While politicians talked of regional economies and the number of livelihoods affected, airmen and women were risking their all to save lives and deliver freedom and democracy thousands of miles away.
When the long-awaited and oft-delayed announcement on the base’s future came in July, it came with a caveat.
Marham will remain the Tornados’ main operating base as long as the 600mph jet remains in service. But by 2021, the Tornado is due to be replaced by the new joint strike fighter.
And long before IX Sqdn touched down, a review was under way to see where that will be based.
With a thundering roar the last seven Tornados to leave Italy after flying missions over Libya arrived back on home soil in Norfolk this morning.
The end of the United Nations operation to support rebel forces with air cover means the front line crews from RAF Marham are back on base and preparing for a couple of weeks leave.
Station Commander Gp Capt ‘Rocky’ Rochelle was waiting alongside the runway as the formation of seven split low over Marham before coming into land to be greeted by family and colleagues from IX Sqn.
Two of the jets had a fast turnaround and headed off to Lossiemouth in Scotland where they are stationed, but for the Marham crews it was a welcome homecoming.
“It was a fantastic last mission for Operation Unified Protector and Ellamy. It’s a homecoming for the guys who worked extremely hard,” said Gp Capt Rochelle.
“They have been working all the hours that God sends to makes sure they get over the right area all the time and Libya is a massive country, a huge geographic area,” he added.
The initial Storm Shadow Operation was launched from Marham with crews flying over to Libya in the longest sorties launched from the base since the second world war.
Gp Capt Rochelle said it was the speed of the RAF’s ability to commit to such a mission, and the professionalism with which it had been conducted, which made him “hugely proud” of everyone involved.
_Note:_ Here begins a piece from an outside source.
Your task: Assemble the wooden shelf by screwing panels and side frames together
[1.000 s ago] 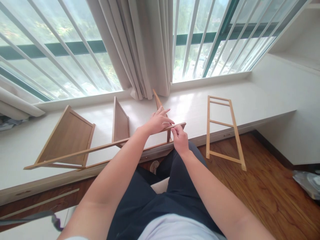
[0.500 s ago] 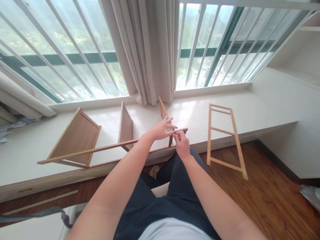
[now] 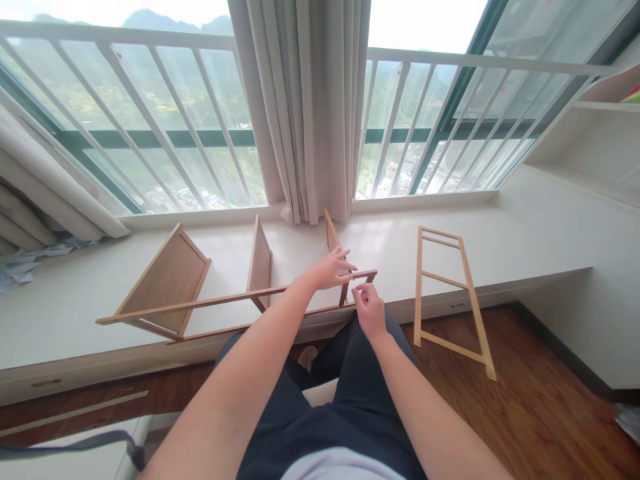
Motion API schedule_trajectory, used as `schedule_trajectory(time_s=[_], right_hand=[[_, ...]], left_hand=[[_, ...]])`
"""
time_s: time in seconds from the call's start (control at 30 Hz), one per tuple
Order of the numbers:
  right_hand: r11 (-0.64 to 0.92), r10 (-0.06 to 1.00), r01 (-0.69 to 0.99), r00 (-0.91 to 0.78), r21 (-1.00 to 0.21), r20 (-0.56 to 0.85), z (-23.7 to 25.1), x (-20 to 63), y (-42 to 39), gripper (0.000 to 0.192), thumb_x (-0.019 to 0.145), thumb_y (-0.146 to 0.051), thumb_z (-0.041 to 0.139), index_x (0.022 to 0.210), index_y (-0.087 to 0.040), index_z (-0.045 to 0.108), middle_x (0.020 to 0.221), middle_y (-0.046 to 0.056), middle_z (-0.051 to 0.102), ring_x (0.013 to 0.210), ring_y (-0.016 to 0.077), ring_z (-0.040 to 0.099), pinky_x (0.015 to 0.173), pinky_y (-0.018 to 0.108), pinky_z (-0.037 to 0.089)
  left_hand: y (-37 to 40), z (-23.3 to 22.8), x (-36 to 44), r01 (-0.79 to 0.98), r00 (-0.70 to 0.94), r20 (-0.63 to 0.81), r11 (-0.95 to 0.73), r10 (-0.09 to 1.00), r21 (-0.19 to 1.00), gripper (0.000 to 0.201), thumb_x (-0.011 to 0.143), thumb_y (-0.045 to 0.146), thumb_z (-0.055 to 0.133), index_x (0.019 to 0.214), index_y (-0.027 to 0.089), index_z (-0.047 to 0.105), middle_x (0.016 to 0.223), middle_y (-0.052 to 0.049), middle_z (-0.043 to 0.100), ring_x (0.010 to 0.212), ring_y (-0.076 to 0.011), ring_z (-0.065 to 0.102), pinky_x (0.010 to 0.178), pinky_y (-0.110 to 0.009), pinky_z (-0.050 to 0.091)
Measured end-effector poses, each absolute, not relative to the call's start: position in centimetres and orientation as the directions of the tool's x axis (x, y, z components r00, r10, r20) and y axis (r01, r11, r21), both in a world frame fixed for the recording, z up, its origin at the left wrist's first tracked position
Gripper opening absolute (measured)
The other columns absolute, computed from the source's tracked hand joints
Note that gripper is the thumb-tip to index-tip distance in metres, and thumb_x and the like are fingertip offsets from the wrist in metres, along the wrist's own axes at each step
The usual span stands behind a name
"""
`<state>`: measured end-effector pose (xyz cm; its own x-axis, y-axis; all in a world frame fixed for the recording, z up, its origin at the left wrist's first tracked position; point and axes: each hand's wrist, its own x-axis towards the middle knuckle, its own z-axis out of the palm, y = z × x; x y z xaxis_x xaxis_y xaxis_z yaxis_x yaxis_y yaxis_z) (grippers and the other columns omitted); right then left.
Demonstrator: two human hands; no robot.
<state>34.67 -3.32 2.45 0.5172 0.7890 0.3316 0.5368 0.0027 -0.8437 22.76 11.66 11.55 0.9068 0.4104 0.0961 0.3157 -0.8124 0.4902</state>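
Observation:
A wooden shelf frame (image 3: 197,305) lies on its side along the white window ledge, with panels standing up from it. My left hand (image 3: 330,270) is at the frame's right part, beside the smallest panel (image 3: 332,233). Its fingers are stretched and spread over the wood; the thumb side is partly hidden. Just below the frame's end rail (image 3: 365,274), my right hand (image 3: 369,308) hovers close by, apart from the wood. Its fingers are curled together in a pinch, and whatever they may hold is too small to make out.
A separate ladder-like wooden frame (image 3: 420,300) leans against the ledge (image 3: 390,243) at the right, its feet on the wooden floor (image 3: 540,393). A curtain (image 3: 310,113) hangs behind the shelf frame. A white surface with a dark strap (image 3: 100,437) is at lower left.
My right hand has drawn back slightly from the end rail, where its fingertips were touching. My left hand stays on the frame. The camera has tilted up a little.

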Motion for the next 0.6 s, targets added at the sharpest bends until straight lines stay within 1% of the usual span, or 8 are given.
schedule_trajectory(time_s=[0.1,0.23,0.33,0.47,0.6], right_hand=[[-0.010,0.800,0.521,0.516,-0.853,0.306,0.2,34.4,-4.5,0.024,0.091,-0.046,0.051,0.095,-0.022,0.055,0.060,-0.007,0.040,0.055,0.0162,0.045,0.061,0.028,0.036],[-0.091,0.858,0.432,0.491,-0.897,0.149,-2.7,34.2,-4.9,0.029,0.085,-0.044,0.056,0.102,-0.021,0.048,0.058,-0.009,0.038,0.053,0.0178,0.046,0.058,0.029,0.037],[-0.117,0.891,0.398,0.448,-0.910,0.081,-3.8,34.2,-4.3,0.032,0.084,-0.044,0.056,0.103,-0.021,0.046,0.058,-0.009,0.040,0.055,0.0192,0.049,0.059,0.030,0.038],[-0.100,0.914,0.365,0.401,-0.926,0.059,-4.2,33.8,-3.7,0.028,0.085,-0.042,0.052,0.102,-0.021,0.046,0.063,-0.006,0.046,0.060,0.0198,0.052,0.061,0.031,0.039],[-0.043,0.936,0.328,0.345,-0.944,0.077,-4.3,33.3,-3.7,0.020,0.087,-0.037,0.047,0.101,-0.022,0.045,0.068,-0.005,0.048,0.064,0.0195,0.052,0.065,0.031,0.040]], left_hand=[[11.8,11.3,22.7,0.300,0.910,0.112,-0.819,0.400,0.489,0.036,0.091,0.043,0.058,0.121,0.028,0.070,0.158,-0.008,0.033,0.150,-0.0329,0.016,0.119,-0.047,0.026],[12.0,11.1,22.6,0.289,0.911,0.115,-0.812,0.396,0.507,0.041,0.089,0.049,0.060,0.122,0.028,0.070,0.159,-0.007,0.032,0.151,-0.0326,0.014,0.119,-0.048,0.025],[12.1,11.1,22.6,0.293,0.911,0.106,-0.807,0.399,0.513,0.046,0.085,0.054,0.064,0.122,0.027,0.070,0.160,-0.008,0.030,0.151,-0.0340,0.013,0.119,-0.049,0.025],[12.1,11.0,22.7,0.305,0.907,0.105,-0.809,0.408,0.502,0.051,0.081,0.057,0.068,0.122,0.027,0.071,0.159,-0.009,0.031,0.151,-0.0341,0.013,0.119,-0.049,0.025],[11.9,11.3,22.7,0.327,0.902,0.109,-0.826,0.418,0.460,0.046,0.084,0.056,0.064,0.121,0.029,0.071,0.157,-0.009,0.036,0.150,-0.0324,0.018,0.118,-0.048,0.027]])
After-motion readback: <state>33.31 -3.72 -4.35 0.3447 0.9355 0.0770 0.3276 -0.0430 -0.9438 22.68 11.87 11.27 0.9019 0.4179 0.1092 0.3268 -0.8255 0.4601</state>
“We were asked to turn from our normal training cycle and supporting of Herrick in Afghanistan to turn on a sixpence and turn around and point in the direction of Libya and launch Storm Shadow operations and we did that in a 48-hour turnaround process. Being able to watch those first eight aircraft get airborne and head south for a 3,000 mile round trip - that’s probably got to be a highlight,” he said.
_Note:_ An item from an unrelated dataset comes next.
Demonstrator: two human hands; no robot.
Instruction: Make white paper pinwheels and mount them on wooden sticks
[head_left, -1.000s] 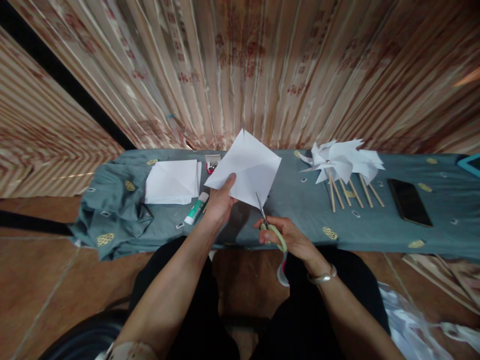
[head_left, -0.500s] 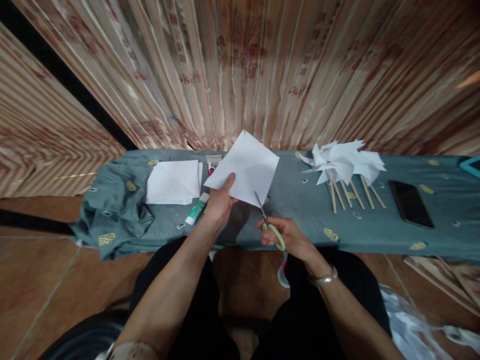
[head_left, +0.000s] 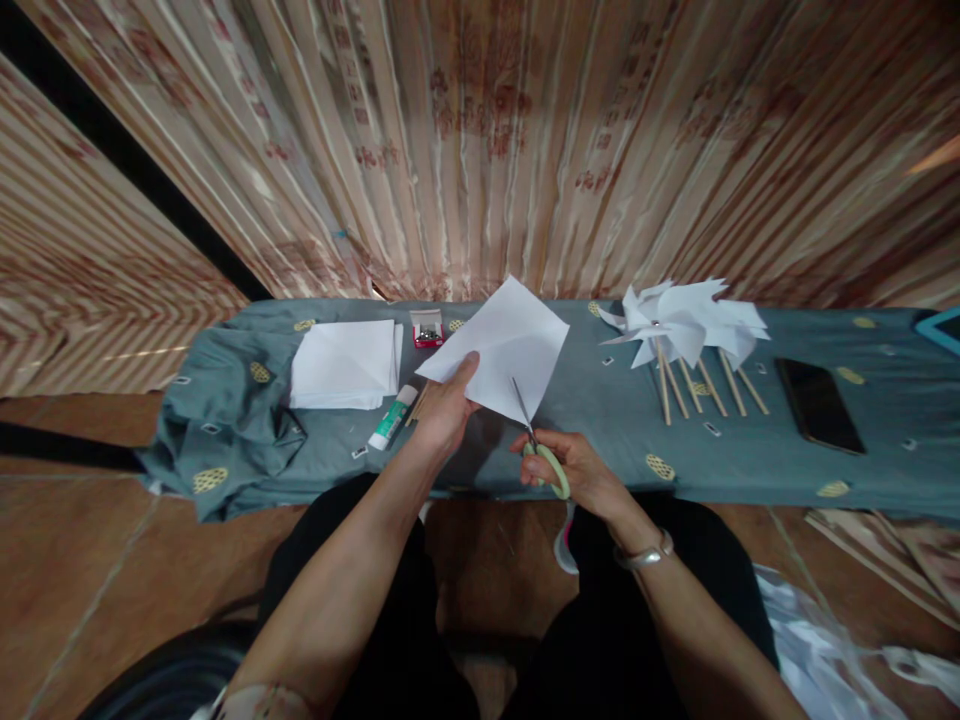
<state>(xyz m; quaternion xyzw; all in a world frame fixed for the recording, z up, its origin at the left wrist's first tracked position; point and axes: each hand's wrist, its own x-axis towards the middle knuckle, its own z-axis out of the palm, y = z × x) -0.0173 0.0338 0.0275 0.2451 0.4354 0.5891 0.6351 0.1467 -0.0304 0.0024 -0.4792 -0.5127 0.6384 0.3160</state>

Gp Capt Rochelle travelled to the Italian base of Gioia del Colle two or three times to “see the guys face to face” but was mostly back at Marham running the show in terms of Storm Shadow missions and looking after Operation Herrick.
Navigator Flt Lt Vicki Neighbour, the only female member of IX squadron, returned to Marham yesterday having completed her first operational tour.
“It’s a really good introduction as a first tour because its we did a lot of weapons work which is what we trained for,” she said.
Flt Lt Neighbour said she was “glad to be home” and was planning to head to Scotland to see her baby nephew while she took some leave.
Flt Lt Charlie Thompson has already been back on base for a few weeks as he was allowed to leave Italy and return for his wedding at Ely Cathedral on October 14.
“The RAF allowed one or two of the guys to come over as well. It was really nice,” he said
He was part of operations over Libya for two months and flew 100 hours during that time.
Along with other members of IX Sqn, Flt Lt Thompson was waiting for the final few to return to Marham.
Wng Cmmdr Andy Turk said he was a “little overwhelmed” at his return to base where two of his sons, dressed appropriately in flying suits, were excited to greet him.
“I feel very proud and it has been a real adventure,” he said.
He was full of praise for the Tornado jets which, despite approaching 30 years of age, were still inspiring to fly and a potent force.